# Activity
A verbatim reproduction of the lines below, from the line containing "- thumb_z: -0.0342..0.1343" through the line containing "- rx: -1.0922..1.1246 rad", both ends included, is the whole required output.

# Provided information
◇ ◇ ◇ ◇ ◇
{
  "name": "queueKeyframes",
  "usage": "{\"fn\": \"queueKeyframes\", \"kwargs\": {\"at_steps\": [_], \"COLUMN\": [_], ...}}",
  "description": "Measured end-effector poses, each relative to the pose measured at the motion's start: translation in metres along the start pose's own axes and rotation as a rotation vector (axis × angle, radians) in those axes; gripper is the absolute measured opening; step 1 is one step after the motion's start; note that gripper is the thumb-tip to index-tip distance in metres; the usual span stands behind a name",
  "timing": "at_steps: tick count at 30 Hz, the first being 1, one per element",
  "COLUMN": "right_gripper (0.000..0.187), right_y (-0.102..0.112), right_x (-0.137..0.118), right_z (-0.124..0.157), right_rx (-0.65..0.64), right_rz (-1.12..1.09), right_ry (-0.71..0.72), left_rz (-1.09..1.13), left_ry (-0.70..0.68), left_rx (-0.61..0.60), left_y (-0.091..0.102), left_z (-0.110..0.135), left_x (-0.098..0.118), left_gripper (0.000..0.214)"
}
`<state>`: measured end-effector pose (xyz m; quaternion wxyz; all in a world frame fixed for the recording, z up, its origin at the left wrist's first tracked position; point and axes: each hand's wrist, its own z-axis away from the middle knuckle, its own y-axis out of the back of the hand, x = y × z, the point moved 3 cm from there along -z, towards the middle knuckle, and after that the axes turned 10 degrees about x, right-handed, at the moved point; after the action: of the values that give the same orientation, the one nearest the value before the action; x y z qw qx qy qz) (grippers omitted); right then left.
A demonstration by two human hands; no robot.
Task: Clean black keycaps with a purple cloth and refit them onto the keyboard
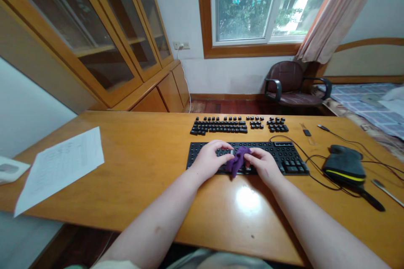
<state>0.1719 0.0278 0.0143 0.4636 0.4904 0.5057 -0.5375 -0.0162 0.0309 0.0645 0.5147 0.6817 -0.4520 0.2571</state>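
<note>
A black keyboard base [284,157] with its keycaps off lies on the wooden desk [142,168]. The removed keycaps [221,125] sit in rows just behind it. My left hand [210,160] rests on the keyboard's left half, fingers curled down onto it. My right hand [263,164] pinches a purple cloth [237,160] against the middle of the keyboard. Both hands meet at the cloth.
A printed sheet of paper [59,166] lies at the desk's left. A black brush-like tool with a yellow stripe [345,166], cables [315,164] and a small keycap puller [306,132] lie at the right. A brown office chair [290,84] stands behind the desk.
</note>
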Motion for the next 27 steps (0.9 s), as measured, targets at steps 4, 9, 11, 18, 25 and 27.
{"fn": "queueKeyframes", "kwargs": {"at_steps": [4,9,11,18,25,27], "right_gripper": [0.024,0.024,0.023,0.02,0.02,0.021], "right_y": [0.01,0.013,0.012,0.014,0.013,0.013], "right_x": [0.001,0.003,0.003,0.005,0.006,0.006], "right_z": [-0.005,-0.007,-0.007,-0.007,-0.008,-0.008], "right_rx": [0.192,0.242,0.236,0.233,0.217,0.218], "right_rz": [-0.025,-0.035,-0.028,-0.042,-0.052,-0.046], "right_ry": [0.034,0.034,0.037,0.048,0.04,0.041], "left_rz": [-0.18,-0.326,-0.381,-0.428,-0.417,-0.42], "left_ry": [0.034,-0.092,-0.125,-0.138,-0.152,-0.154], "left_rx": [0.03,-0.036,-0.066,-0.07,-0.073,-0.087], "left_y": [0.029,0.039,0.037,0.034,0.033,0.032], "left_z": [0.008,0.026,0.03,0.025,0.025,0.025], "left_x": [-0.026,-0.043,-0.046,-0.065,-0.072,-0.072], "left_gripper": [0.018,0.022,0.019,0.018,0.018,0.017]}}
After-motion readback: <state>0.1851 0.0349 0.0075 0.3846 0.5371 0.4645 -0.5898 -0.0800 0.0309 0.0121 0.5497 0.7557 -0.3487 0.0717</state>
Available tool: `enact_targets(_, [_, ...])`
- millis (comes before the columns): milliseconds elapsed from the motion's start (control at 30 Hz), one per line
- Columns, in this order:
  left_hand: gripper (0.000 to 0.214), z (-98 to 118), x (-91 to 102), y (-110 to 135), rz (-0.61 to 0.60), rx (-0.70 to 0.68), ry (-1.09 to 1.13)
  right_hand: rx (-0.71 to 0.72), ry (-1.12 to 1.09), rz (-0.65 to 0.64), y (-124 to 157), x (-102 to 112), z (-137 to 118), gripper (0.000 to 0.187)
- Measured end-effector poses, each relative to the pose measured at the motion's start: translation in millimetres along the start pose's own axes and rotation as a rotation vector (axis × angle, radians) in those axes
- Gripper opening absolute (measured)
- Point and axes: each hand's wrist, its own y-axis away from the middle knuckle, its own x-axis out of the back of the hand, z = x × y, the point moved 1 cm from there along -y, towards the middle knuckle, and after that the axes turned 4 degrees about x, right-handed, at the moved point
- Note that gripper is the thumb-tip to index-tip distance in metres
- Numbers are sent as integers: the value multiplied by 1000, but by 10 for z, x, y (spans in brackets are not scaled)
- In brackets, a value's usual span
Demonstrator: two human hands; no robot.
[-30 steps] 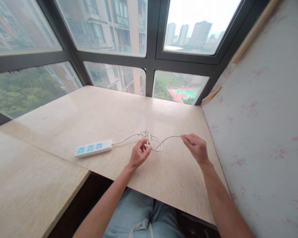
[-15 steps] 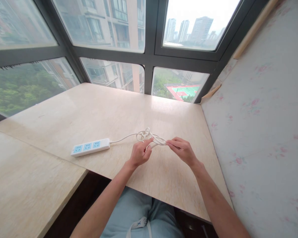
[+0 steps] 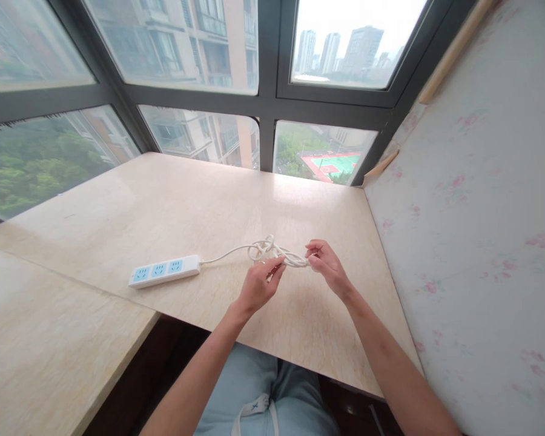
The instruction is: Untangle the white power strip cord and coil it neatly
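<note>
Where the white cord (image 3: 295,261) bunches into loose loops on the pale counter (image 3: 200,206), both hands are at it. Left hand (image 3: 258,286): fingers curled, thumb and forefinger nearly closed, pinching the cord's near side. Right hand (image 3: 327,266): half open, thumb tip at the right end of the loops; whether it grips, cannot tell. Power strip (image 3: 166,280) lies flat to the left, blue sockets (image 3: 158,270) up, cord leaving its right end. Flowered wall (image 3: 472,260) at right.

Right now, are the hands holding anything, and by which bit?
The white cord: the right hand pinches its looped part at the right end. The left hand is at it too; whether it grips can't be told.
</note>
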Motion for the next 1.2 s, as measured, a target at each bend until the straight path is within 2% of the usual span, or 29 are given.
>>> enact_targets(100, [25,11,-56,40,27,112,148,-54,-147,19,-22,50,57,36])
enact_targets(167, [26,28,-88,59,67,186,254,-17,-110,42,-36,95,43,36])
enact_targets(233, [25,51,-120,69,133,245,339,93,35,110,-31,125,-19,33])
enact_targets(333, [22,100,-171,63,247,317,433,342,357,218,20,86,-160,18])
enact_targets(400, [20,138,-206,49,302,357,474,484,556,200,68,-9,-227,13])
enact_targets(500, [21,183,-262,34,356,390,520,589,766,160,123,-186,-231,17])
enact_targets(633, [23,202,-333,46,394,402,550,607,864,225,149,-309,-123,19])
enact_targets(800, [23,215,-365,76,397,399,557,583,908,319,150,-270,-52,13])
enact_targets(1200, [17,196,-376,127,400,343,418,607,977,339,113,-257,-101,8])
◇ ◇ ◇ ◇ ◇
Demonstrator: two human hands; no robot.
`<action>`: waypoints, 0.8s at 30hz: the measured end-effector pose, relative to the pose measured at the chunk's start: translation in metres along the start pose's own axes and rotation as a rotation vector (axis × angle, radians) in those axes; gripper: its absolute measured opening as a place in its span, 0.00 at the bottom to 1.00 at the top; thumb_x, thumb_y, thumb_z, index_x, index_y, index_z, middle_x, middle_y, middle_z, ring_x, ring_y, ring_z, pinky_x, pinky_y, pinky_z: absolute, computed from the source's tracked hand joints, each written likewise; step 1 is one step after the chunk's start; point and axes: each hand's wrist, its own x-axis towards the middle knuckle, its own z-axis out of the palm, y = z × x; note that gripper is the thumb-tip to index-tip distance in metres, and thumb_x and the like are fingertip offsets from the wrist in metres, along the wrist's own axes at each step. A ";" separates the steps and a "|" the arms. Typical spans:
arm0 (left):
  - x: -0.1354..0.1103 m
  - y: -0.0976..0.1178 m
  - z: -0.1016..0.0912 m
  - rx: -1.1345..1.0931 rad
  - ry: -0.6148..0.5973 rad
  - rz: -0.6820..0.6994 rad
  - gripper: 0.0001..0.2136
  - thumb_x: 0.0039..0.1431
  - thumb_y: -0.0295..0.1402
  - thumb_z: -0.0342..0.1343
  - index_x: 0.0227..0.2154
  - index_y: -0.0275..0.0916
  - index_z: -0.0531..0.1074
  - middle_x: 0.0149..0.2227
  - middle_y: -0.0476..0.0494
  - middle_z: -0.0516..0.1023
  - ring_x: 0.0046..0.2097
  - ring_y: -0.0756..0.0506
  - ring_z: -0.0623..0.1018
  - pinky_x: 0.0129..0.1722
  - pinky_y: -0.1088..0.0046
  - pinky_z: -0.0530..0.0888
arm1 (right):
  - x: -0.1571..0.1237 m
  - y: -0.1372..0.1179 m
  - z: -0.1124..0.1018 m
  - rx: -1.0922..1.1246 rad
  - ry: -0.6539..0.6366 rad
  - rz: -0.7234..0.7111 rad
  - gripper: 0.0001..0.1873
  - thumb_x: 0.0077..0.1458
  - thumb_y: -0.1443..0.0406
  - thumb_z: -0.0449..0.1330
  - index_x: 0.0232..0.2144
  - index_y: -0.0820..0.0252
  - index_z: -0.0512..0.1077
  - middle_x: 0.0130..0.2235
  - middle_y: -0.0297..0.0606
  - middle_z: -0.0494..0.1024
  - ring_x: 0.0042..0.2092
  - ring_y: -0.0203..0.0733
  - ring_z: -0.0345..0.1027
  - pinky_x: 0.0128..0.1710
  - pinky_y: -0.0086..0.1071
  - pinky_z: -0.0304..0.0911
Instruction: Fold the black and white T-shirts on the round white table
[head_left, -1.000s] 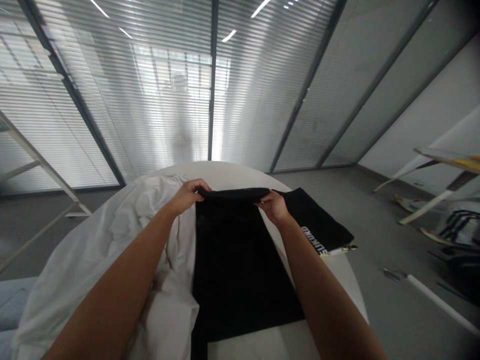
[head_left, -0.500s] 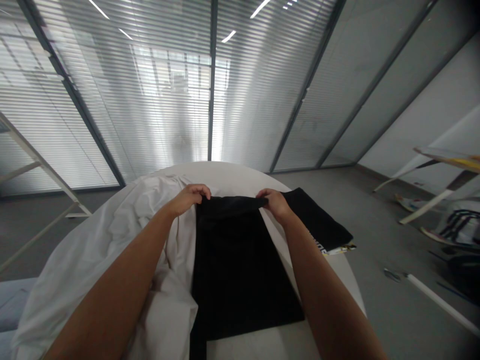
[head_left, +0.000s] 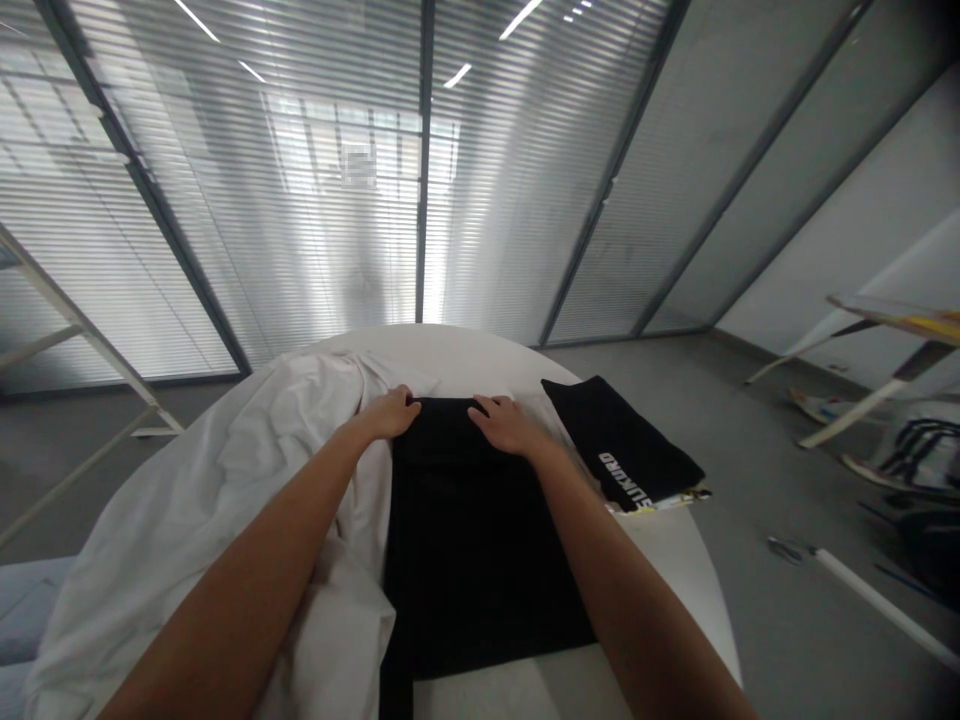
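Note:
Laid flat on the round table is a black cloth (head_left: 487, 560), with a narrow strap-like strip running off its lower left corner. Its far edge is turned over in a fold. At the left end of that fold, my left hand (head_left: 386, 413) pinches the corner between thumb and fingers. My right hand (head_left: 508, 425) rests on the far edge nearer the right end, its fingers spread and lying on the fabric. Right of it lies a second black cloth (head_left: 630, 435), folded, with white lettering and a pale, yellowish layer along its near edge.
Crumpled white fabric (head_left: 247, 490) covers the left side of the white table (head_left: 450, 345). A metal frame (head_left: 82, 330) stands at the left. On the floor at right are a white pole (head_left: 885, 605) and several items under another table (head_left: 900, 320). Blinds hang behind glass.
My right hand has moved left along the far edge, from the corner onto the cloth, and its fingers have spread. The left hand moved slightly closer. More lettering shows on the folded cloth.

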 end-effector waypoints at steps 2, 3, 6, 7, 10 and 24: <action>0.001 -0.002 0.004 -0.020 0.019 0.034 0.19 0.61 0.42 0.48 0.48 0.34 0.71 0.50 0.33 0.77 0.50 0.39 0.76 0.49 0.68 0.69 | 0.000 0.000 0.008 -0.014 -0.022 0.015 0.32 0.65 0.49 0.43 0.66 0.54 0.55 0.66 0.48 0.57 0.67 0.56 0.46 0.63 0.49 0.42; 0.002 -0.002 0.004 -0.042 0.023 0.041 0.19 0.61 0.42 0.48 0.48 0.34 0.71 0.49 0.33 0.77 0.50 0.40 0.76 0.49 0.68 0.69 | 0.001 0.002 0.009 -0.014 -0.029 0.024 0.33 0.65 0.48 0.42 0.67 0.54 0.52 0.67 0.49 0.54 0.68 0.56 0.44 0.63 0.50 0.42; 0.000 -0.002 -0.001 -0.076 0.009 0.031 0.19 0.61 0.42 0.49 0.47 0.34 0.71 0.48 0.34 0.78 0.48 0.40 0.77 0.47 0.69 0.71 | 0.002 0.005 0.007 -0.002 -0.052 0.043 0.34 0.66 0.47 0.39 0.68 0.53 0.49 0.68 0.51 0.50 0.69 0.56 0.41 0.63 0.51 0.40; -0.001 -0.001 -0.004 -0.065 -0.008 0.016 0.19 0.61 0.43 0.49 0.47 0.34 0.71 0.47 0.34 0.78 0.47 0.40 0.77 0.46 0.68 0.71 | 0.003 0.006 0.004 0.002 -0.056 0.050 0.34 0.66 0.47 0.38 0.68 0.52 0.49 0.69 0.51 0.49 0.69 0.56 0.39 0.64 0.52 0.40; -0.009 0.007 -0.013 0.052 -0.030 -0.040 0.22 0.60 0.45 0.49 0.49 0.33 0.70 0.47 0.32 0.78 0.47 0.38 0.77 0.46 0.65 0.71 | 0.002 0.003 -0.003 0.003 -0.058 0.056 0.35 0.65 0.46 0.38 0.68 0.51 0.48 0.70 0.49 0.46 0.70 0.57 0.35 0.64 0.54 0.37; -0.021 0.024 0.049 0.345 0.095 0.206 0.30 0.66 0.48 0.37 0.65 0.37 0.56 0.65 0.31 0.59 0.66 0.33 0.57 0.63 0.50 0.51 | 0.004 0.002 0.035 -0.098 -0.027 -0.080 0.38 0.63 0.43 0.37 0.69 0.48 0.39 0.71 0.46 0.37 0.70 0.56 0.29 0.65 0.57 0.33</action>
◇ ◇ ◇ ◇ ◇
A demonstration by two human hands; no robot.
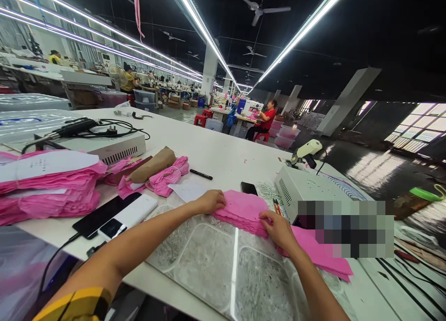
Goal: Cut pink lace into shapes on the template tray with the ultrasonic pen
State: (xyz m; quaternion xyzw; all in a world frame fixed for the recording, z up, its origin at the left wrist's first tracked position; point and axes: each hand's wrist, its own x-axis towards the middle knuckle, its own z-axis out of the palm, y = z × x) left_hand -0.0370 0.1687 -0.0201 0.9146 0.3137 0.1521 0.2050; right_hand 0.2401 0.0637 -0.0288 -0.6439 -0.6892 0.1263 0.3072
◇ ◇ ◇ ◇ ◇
# Written solution
  - thumb_z: -0.0342..0.1343
  - index_x: 0.0227..0.2154
  - index_y: -0.0275..0.0916
  - index_z: -0.0531..0.1074
  - middle_x: 0.0149..0.2227
  - middle_y: -0.0476..0.0494
  - middle_z: -0.0516..0.1023
  - ring_x: 0.0046..0.2097
  - ring_y: -0.0756..0.0506
  - ring_z: -0.0623..0.1018
  - pinky_x: 0.0129..0.1722
  - pinky_y: -0.1088..0.0046
  - pinky_z: -0.0530..0.0888
arm1 (right):
  - x: -0.1571..0.1237 m
  - y: -0.1372..0.1179 m
  - z: -0.1124..0.1018 m
  - rx: -1.0922..1.1246 rad

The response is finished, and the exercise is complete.